- [Task item]:
From the first line to the last, give the material again exactly, without the images.

- [Information provided]:
---

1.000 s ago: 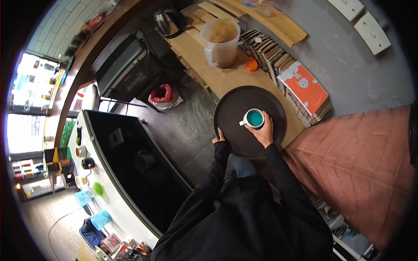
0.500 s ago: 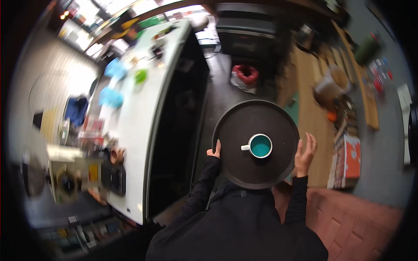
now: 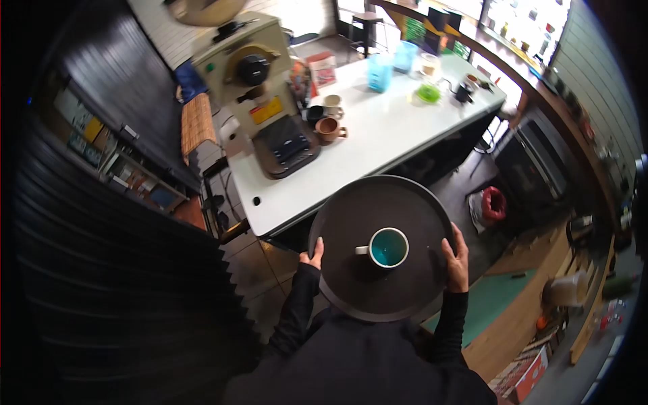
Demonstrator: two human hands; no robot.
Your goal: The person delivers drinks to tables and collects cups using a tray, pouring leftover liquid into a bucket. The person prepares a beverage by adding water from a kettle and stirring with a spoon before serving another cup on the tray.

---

- [Response]:
1.000 s ago: 
0.500 s ago: 
now: 
Demonstrator: two human hands; no robot.
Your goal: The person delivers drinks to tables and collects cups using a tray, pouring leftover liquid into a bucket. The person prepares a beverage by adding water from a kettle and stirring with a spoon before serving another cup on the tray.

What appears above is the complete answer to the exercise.